Today, I’m in my early thirties and, as more responsibilities (and external anxieties) get added to the pile, I’m finding that my state of restfulness and readiness is where my days are won and lost.
On the rare occasion I’ve slept well, I genuinely feel like I can achieve anything, and feel more sociable with a sunny disposition to match; but on the more frequent days I’ve underslept, feelings of dread, anxiety and poor mental health abound. When there’s such polarity between these two states of being, it can feel like a raw deal. With elements of my mental and physical health on the line, something had to change.
The Expert
Up to this point, I hadn’t fully grasped what systematically poor sleep can do to your body – insomnia, for example, has been found to increase stress levels, memory and production of stress hormones – but I had unknowingly been feeling the early signs, with patchy memories and simple tasks often feeling overwhelming on my tired days.

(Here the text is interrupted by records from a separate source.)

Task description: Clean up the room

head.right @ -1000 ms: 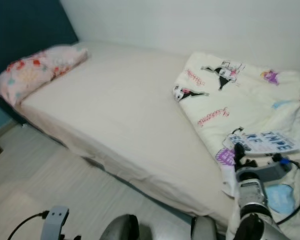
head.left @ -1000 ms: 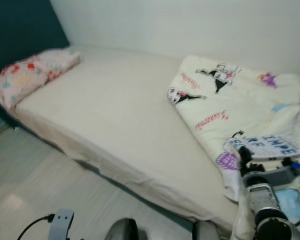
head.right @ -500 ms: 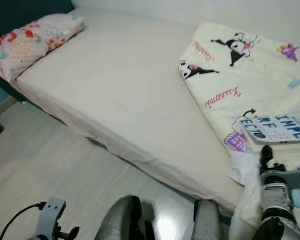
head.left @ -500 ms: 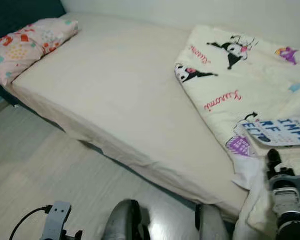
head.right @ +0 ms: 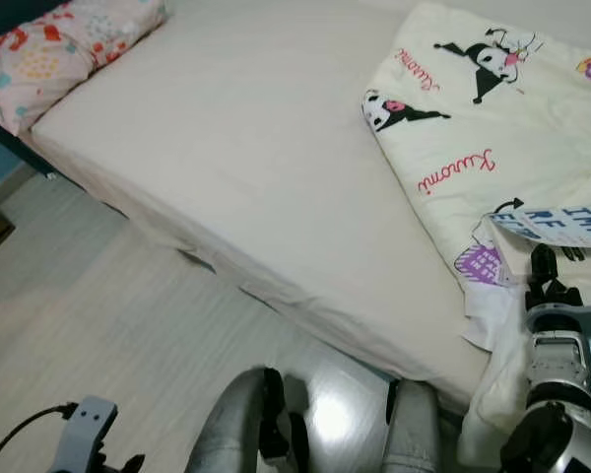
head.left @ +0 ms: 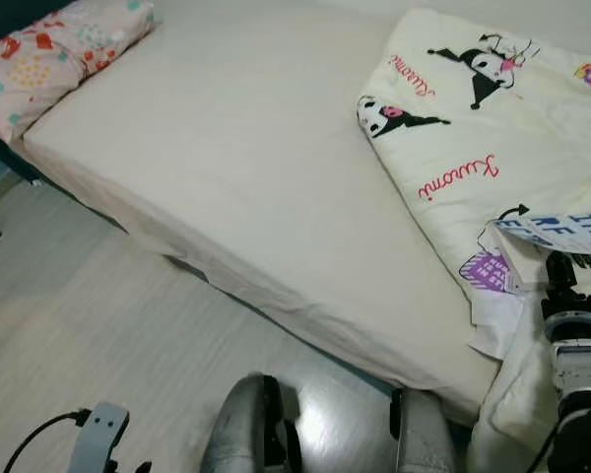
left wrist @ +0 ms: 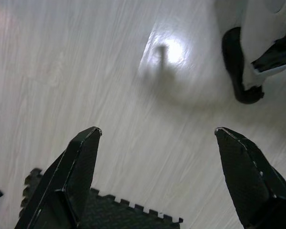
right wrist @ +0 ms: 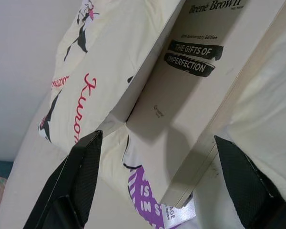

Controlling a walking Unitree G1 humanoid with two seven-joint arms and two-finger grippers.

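Left gripper hangs low over the pale wood floor, fingers spread wide, nothing between them; a dark foam mat edge lies under its near side, and the robot's foot is off to one side ahead of it. Up and away from it, a floral pillow sits at the head of the bed, bare cream sheet across the middle. Right gripper is at the bed's foot end, fingers spread apart, holding nothing, tips aimed at a book lying just ahead of it on the cartoon-print blanket. The book's cover faces up, its corner overhanging the blanket fold.
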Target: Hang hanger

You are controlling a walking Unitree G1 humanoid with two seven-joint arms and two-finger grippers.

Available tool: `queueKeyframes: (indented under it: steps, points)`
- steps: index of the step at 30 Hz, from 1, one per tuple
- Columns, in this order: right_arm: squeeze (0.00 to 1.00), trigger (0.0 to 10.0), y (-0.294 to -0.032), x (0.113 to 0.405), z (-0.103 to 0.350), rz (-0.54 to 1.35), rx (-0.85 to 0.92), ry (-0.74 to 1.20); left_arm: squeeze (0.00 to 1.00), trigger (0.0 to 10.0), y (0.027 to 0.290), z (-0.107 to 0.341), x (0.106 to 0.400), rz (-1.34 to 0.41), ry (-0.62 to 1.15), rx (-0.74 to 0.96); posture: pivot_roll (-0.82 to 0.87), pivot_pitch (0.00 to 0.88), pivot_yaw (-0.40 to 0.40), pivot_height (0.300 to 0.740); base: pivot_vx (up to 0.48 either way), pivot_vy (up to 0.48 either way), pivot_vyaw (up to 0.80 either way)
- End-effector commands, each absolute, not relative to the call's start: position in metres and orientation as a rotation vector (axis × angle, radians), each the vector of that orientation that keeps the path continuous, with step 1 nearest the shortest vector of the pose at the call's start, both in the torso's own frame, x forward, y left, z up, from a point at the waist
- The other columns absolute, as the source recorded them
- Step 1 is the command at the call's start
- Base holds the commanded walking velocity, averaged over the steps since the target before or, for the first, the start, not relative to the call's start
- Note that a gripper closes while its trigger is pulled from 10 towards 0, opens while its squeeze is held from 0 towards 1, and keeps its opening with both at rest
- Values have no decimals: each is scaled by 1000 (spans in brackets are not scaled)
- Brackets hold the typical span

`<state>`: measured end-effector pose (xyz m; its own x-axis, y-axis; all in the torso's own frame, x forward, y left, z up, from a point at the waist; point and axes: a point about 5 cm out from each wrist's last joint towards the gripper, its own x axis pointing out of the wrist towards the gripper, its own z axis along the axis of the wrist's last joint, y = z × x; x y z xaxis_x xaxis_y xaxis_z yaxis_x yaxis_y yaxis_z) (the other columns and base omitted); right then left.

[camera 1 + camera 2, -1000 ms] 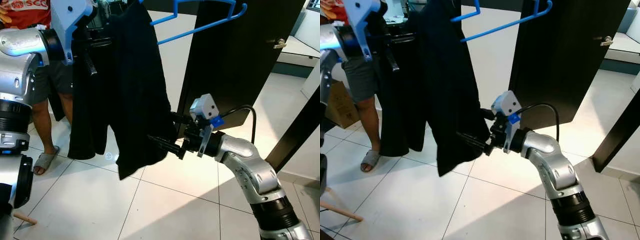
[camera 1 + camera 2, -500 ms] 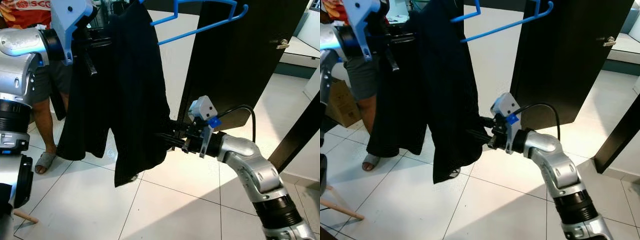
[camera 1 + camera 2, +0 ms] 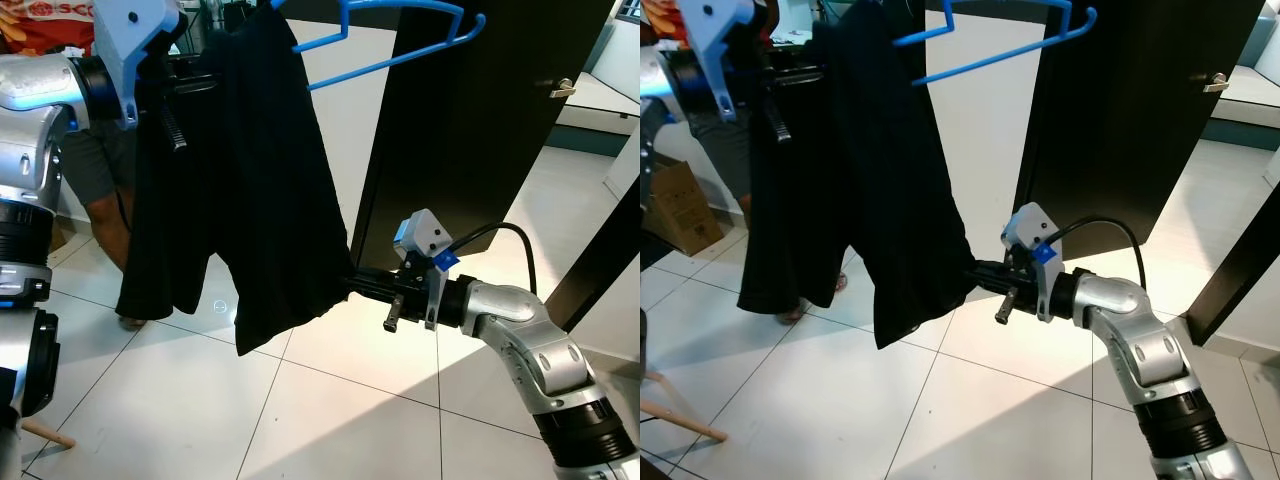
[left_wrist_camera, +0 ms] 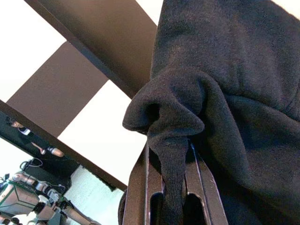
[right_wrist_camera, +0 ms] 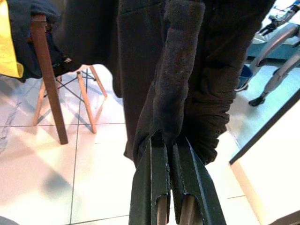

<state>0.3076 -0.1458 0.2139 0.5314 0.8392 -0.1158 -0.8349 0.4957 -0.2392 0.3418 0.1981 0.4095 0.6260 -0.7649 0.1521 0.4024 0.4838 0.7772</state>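
While both grippers, left gripper [image 4: 173, 187] and right gripper [image 5: 171, 187], are pinching the black garment [image 3: 260, 190], the blue hanger [image 3: 400, 45] is hanging half-dressed (nothing hung up yet).

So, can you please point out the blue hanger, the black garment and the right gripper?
blue hanger [image 3: 390, 62]: left eye view, on its lower bar.
black garment [image 3: 255, 190]: left eye view, middle of the hanging cloth.
right gripper [image 5: 168, 140]: right wrist view, fingertips pinching the cloth.
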Motion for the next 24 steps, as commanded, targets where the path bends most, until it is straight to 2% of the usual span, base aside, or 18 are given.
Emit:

A need to understand these risks, know the factors behind them, and ultimately vanquish them was what led me to Dr Sophie Bostock, a sleep scientist who specialises in helping more people to sleep well. Together, across a four-week experiment, Dr Bostock helped identify what elements of sleep I was struggling with and why, and helped me add various strategies — ranging from simple behavioral changes to cognitive games — to my new arsenal.
Alongside Dr Bostock’s tried-and-tested method, I used the Oura Ring 4, TechRadar’s health and fitness device of 2025 and one of the best sleep trackers, to help me keep tabs on my sleep, activity, readiness, stress levels and heart health, each a fundamental element in my journey to improve my rest and recuperation.

Sleep expert and host of the Sleep On podcast, Dr Bostock has provided keynote conference talks on sleep for the likes of Google, Unilever and the Royal Marines, alongside consultancy and coaching for teams and individuals interested in improving their sleep patterns.
The Game Plan
During our first meeting, I described to Dr Bostock how I see sleep as the fourth estate of a well-rounded wellness — alongside effective exercise, nutrition and recovery — and have written about each topic widely, but struggle to grasp what makes effective sleep so elusive, and it starts with how much I actually need. “A minimum of seven hours’ sleep is protective for adults,” she explains. “We’re all different but you need to work out your sleep needs; it might be less, or it might be more.”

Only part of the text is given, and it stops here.